NYT Spelling Bee — Human Difficulty Dataset

Human solve-frequency data for 58 New York Times Spelling Bee puzzles (June–July 2025), sampled from 10,000 users per puzzle. Serves as ground truth for evaluating LLM orthographic constraint satisfaction.

Stat Value
Puzzles 58
Date range 2025-06-02 to 2025-07-29
Total answer words 2,710
Words per puzzle 22–72 (mean 46.7)
Word length 4–13 characters
Users sampled per puzzle 10,000

Task

The NYT Spelling Bee presents 7 letters arranged in a honeycomb.
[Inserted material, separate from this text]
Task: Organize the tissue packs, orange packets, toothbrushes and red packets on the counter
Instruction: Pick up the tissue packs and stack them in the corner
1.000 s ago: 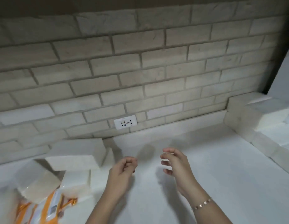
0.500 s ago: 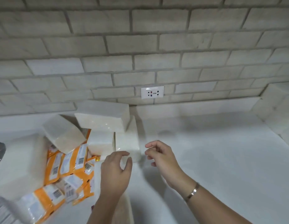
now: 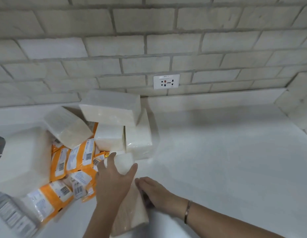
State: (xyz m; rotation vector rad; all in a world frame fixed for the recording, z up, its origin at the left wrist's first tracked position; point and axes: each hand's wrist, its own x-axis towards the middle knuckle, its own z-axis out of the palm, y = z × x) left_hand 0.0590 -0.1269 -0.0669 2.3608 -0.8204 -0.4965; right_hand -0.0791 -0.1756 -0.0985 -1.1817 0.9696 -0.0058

Players must generate valid English words (4+ letters) using only those letters, with one designated center letter appearing in every word. Letters may be reused.

Schema

Column Type Description
date string Puzzle date (YYYY-MM-DD)
center_letter string Required center letter
outer_letters list[str] 6 outer letters
answer_words list[str] All valid answer words
answer_user_counts list[int] Users (of 10,000) who found each word

Usage

from datasets import load_dataset

ds = load_dataset("redasers/spelling-bee-human-difficulty")
puzzle = ds["train"][0]

# Print puzzle setup
print(f"Date: {puzzle['date']}")
print(f"Letters: {puzzle['outer_letters']} (center: {puzzle['center_letter']})")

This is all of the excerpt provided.